Em 2002, após alguma burocracia para obter a licença da Funai -e um bom trabalho para ganhar a confiança dos índios- Vale iniciou suas expedições. Em três viagens entre 2003 e 2005, percorreu 500 km de rios em um barco com capacidade para apenas duas pessoas, somando quase 200 dias de viagem.
"A gente foi subindo rios, parando a cada três quilômetros, e usávamos um "playback" com o canto do passarinho macho para atrair a espécie", conta. "Como essa é uma espécie territorial, se você toca o canto do macho e tiver outro macho na área ele responde e fica muito injuriado: é supostamente um outro macho que está tentando entrar no território dele."
Ao final da pesquisa,a bióloga concluiu que o xororó-do-rio-branco está em uma situação relativamente confortável, e seu status de perigo pode ser baixado de "ameaçado" para "quase-ameaçado". "O xororó também vive na parte sul de Roraima, que é menos detonada e tem unidades de conservação", explica Vale.
O joão-de-barba-grisalha, porém, que habita apenas uma pequena área no norte, está mesmo em situação bem mais delicada, mas ainda encontra refúgio nas terras indígenas.

Juntando migalhas
Apesar de a expedição de Vale não requerer uma infra-estrutura cara, deu trabalho juntar o dinheiro necessário ("Pedi bolsa para tudo quanto é lugar."), mas com verbas de pesquisa dos EUA conseguiu fechar as contas. "Fui juntando migalhas mesmo: US$ 500 aqui, US$ 1.000 ali..."
Na hora de passar a sacola, ajudou o fato de Vale ser aluna de Stuart Pimm, um dos ecólogos mais respeitados dos EUA, que a orientou desde 2000.
"Na época ele era professor na Universidade Columbia [em Nova York], e eu pedi que ele fosse meu orientador de mestrado", conta. "Eu fui na cara dura mesmo, não tinha nenhum contato nem nada.

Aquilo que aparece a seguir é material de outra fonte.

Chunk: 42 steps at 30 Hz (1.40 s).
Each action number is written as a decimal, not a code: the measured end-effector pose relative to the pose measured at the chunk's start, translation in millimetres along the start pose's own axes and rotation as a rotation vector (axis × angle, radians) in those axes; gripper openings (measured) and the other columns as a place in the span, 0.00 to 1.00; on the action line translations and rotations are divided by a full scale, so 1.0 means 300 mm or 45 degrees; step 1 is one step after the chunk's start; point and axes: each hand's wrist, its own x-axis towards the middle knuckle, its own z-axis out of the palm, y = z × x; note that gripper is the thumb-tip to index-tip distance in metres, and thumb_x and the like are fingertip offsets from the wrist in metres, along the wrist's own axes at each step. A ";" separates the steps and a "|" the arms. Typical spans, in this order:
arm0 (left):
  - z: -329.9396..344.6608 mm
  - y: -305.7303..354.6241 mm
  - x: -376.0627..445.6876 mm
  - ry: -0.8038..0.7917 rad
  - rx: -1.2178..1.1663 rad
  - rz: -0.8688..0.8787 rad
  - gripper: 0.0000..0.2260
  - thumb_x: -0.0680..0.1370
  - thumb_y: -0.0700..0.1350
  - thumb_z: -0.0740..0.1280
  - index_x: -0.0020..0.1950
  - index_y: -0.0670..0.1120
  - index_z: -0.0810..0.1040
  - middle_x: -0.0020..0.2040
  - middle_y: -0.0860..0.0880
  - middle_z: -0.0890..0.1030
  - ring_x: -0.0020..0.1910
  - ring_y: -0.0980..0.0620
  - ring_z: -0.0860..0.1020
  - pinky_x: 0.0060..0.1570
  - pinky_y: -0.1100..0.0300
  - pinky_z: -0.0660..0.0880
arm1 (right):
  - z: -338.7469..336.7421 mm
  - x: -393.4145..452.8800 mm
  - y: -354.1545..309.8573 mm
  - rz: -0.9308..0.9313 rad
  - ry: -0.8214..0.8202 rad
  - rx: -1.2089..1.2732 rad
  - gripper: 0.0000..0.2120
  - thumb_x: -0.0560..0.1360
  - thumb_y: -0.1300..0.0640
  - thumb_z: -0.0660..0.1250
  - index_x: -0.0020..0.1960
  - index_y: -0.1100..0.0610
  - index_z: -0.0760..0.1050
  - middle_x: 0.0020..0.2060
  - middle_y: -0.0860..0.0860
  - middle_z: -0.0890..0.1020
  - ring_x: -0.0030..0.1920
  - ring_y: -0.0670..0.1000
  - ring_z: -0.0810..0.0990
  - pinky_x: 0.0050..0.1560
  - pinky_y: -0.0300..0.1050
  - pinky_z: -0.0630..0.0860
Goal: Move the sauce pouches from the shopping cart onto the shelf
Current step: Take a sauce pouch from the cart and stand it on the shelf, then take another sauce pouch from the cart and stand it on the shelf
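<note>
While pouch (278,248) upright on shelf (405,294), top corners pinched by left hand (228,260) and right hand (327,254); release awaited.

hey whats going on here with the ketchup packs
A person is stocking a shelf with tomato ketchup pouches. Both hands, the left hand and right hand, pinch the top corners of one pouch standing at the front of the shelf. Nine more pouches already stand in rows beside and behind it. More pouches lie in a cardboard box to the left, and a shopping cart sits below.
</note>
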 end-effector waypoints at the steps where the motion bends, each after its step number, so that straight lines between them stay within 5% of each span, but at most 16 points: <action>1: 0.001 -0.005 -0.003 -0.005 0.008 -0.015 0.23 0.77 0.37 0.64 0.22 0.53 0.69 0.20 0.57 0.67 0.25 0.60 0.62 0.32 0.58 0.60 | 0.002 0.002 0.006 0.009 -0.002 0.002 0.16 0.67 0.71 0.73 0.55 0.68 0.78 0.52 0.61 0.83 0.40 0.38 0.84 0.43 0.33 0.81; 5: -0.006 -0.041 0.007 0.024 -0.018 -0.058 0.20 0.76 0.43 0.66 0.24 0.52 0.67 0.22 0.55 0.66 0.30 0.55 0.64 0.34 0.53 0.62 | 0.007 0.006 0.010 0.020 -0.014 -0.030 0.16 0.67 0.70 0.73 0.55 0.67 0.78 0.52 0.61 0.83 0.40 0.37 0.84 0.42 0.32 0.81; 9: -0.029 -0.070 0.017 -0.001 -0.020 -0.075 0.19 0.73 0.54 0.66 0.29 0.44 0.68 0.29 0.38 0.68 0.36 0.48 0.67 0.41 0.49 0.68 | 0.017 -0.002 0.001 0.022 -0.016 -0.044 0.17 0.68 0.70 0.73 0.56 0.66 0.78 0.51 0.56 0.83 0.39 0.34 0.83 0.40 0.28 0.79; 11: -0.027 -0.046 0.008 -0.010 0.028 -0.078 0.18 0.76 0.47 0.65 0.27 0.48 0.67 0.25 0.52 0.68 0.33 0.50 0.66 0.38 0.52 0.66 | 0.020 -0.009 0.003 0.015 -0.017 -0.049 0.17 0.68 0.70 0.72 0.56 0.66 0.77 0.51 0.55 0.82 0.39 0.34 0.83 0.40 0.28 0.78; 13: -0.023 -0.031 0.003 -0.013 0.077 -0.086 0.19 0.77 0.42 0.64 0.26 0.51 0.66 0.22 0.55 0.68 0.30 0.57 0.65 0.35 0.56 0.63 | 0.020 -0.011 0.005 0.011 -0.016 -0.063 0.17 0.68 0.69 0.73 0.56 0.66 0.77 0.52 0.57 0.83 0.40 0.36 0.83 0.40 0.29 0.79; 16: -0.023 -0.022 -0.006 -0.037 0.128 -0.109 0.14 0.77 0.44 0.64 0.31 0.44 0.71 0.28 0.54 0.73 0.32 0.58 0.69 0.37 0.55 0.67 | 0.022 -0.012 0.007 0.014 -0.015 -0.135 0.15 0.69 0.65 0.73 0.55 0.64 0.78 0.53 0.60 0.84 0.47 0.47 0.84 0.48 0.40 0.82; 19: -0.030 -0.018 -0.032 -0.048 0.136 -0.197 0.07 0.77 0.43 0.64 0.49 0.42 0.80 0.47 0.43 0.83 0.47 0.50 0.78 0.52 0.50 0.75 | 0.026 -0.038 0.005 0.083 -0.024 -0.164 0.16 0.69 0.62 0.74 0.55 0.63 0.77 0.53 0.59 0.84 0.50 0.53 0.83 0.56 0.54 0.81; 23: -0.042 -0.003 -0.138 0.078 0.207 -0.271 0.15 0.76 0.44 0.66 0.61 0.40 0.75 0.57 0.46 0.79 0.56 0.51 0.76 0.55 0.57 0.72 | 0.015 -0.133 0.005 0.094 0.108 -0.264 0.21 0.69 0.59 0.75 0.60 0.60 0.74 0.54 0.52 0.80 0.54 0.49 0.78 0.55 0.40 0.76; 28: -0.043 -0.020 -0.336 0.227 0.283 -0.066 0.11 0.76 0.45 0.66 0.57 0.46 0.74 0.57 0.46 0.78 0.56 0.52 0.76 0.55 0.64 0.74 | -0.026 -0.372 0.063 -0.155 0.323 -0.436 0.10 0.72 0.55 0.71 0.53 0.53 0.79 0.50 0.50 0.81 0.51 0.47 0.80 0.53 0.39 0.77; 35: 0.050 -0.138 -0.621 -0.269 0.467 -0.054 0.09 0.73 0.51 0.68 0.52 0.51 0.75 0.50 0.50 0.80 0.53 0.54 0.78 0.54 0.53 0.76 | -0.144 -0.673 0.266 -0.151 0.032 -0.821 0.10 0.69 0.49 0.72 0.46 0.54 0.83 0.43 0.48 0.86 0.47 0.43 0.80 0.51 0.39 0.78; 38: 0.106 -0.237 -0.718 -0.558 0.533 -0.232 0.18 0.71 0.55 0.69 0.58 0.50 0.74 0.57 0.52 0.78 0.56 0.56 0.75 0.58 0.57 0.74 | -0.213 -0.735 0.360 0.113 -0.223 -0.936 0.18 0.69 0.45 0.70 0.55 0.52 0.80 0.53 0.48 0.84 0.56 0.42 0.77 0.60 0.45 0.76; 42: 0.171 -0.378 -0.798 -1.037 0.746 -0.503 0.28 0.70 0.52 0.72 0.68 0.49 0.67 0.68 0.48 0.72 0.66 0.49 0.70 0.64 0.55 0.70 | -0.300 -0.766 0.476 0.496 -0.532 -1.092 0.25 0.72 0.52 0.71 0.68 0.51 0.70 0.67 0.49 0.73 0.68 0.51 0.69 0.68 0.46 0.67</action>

Ele disse que fazia dez anos que não orientava estudantes de mestrado -só doutorado-, mas no final eu o convenci e ele acabou topando."
Nascida na Argélia de pai paraense e mãe francesa, Vale, que diz gostar de "escalada" e "samba", deve voltar em breve ao Rio. "Em janeiro eu estou indo para o Laboratório de Ecologia de Aves da Uerj por dois anos, para fazer um estudo sobre a redistribuição das aves endêmicas da mata atlântica com o aquecimento global."